De absolute armoede, die het aandeel volgt van mensen die vijf jaar eerder minder dan 60 procent van het inkomen verdienden, daalde in die tijd aanzienlijk van 40 procent tot ongeveer 20 procent.
Met name de armoede onder gepensioneerden daalde sterker als gevolg van beleidsmaatregelen zoals de 'triple lock' van pensioenen van meer dan 50 procent tot ongeveer 15 procent.
Even opmerkelijk is de Joseph Rowntree Foundation zegt dat kinderarmoede – het meten van het aandeel kinderen dat in een huis in relatieve armoede leeft – momenteel toeneemt als gevolg van specifieke hervormingen van de uitkeringen.

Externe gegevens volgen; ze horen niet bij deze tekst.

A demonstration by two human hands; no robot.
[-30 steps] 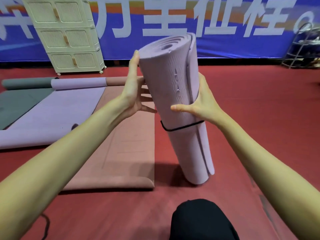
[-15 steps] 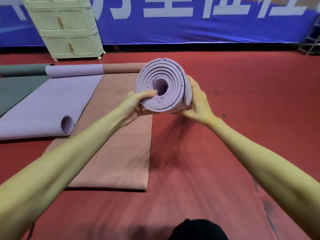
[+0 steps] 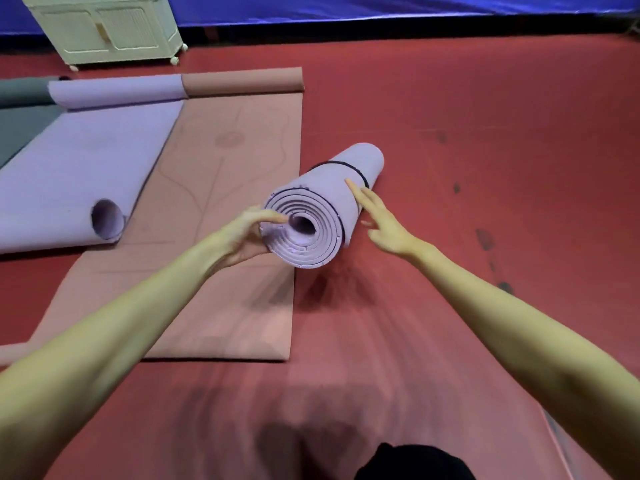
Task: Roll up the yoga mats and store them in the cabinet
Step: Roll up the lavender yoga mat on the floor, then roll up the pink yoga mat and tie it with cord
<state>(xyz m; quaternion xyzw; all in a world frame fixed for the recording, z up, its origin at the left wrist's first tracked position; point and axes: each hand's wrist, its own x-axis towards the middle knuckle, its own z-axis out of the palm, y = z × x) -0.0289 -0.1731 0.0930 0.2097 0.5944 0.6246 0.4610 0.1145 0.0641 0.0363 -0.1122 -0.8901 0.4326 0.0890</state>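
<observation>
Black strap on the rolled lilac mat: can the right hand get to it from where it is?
Probably yes. The right hand is open beside the rolled lilac mat, fingertips close to the black strap, with nothing between them.

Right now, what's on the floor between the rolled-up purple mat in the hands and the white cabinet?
In the head view, the flat pink mat lies between the rolled purple mat and the cabinet, its curled end nearest the cabinet, then bare red floor.

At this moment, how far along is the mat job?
Done: one lilac foam mat is rolled and bound by a black elastic band. In hand: left hand grips its near end; right hand is open beside it. Left: pink mat, purple mat and grey mat lie unrolled; cream cabinet doors closed.
</observation>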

Wat betekent dit allemaal?
Een belangrijk punt bij dit alles is dat het absolute welvaartsniveau in het VK geen gelijke tred heeft gehouden met de inflatie. Volgens de Resolution Foundation is het gemiddelde totale vermogen per huishouden in het VK gedaald van £ 99.000 in 2006-2008 tot £ 84.000 in 2012-2014.
Ook de reële inkomens zijn sinds de crisis globaal genomen gedaald en zullen naar verwachting pas in 2022 terugkeren naar het niveau van vóór 2008 .
Dus hoewel het beeld over armoede gemengd maar zeker niet verwoestend is – en de inkomensongelijkheid, vooral sinds de invoering van het nationale leefloon, een bescheiden daling vertoont – zijn mensen over het algemeen gemiddeld slechter af.
In een tijd waarin de kosten van levensonderhoud stijgen, wat degenen aan de onderkant van de inkomensverdeling het meest treft, verklaart dit misschien waarom zoveel mensen zich zo in de steek gelaten voelen.